GraphRAG
Retrieval over a knowledge graph the model built from your documents — better at questions about the whole corpus, and expensive enough that most projects shouldn't.
When not to use it
- Lookup questions. If the answer lives in a chunk, standard RAG finds it faster and for a fraction of the cost.
- Frequently changing corpora. The index is expensive to build and doesn't update incrementally in any pleasant way.
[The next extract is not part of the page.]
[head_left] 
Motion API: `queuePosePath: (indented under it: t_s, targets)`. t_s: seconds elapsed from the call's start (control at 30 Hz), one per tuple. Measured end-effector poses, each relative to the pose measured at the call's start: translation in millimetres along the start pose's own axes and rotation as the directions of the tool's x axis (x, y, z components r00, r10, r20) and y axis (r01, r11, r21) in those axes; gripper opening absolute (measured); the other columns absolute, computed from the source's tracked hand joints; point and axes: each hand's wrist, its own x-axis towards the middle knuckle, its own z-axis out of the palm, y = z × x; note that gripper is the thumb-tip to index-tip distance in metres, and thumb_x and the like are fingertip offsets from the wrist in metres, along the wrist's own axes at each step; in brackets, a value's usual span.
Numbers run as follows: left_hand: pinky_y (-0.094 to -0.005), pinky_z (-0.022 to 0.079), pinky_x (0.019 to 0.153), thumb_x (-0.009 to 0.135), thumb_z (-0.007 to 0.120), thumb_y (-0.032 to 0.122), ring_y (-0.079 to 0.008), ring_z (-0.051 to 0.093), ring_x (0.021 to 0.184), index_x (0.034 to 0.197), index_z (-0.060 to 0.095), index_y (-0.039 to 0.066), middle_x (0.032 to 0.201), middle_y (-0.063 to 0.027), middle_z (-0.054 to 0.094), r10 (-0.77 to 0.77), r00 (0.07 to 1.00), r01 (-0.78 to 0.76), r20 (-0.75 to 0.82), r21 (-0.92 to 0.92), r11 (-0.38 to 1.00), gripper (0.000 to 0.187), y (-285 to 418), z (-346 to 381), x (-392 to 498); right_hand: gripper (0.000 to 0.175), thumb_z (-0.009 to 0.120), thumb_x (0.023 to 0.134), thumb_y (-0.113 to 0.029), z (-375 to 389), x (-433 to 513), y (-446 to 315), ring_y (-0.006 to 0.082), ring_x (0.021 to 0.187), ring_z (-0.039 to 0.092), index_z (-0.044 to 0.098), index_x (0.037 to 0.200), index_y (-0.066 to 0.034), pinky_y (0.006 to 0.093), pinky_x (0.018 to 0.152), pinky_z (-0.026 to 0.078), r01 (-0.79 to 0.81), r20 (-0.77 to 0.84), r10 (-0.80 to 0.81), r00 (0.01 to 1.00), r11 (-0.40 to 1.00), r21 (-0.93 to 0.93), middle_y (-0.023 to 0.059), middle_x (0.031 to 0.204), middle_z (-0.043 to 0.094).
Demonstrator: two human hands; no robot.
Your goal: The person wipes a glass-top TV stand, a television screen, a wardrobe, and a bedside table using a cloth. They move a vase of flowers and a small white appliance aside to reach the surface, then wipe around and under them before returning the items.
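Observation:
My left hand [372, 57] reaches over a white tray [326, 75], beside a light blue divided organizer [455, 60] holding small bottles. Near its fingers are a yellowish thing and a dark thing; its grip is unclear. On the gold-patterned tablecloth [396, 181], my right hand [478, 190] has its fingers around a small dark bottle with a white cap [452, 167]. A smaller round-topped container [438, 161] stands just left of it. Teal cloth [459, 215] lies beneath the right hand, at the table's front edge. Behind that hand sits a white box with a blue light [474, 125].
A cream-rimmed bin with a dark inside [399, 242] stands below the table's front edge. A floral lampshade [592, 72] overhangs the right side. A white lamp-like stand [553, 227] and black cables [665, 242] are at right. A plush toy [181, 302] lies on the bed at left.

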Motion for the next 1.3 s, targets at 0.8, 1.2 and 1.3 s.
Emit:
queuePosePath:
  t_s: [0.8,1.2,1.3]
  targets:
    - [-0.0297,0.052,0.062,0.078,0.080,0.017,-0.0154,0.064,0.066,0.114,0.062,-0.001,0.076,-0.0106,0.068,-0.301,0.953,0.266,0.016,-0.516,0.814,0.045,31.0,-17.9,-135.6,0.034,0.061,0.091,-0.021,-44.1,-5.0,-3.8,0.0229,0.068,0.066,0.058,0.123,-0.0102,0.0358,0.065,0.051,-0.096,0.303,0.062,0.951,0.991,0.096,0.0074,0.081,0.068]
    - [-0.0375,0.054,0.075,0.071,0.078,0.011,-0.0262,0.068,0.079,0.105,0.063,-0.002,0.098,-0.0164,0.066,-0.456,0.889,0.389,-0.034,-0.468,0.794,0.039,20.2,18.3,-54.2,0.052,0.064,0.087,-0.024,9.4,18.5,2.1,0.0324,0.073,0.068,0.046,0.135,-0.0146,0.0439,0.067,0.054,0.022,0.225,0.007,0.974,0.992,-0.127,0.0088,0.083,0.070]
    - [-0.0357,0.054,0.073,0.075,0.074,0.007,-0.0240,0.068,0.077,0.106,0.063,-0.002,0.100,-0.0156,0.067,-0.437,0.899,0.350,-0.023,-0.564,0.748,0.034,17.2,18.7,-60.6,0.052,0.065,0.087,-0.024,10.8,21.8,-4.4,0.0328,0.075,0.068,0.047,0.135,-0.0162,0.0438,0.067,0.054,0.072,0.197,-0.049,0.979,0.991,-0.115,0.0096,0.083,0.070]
- Before you've built standard RAG. You don't yet know whether your users ask global questions, and they probably don't.
Reach for something else instead
- Standard RAG answers most real questions and costs an embedding per chunk.
- Reranking is the cheapest large improvement to a RAG system and should be exhausted first.
- Hierarchical summarisation without a graph may capture much of the benefit — this is the untested ablation.
Sources & further reading
- Edge et al. (2024), From Local to Global: A Graph RAG Approach to Query-Focused Summarization — the Microsoft Research paper; graph extraction, community detection, hierarchical summaries.
- Lewis et al. (2020), Retrieval-Augmented Generation for Knowledge-Intensive NLP Tasks — the baseline it extends and the thing to build first.
- Liu et al. (2023), Lost in the Middle: How Language Models Use Long Contexts — why stuffing the whole corpus into context isn't the alternative it appears to be.
Primary sources, listed so you can check the claims on this page rather than take them on trust.
Where people go wrong
- Building it before knowing your query mix. It's an expensive answer to a question most users don't ask.
- Underestimating entity resolution. Duplicate entities silently split the connections you built the graph for, and nothing errors.
- Assuming the graph is what's helping. Multi-level summarisation may be doing the work, and the ablations that would tell you are largely missing.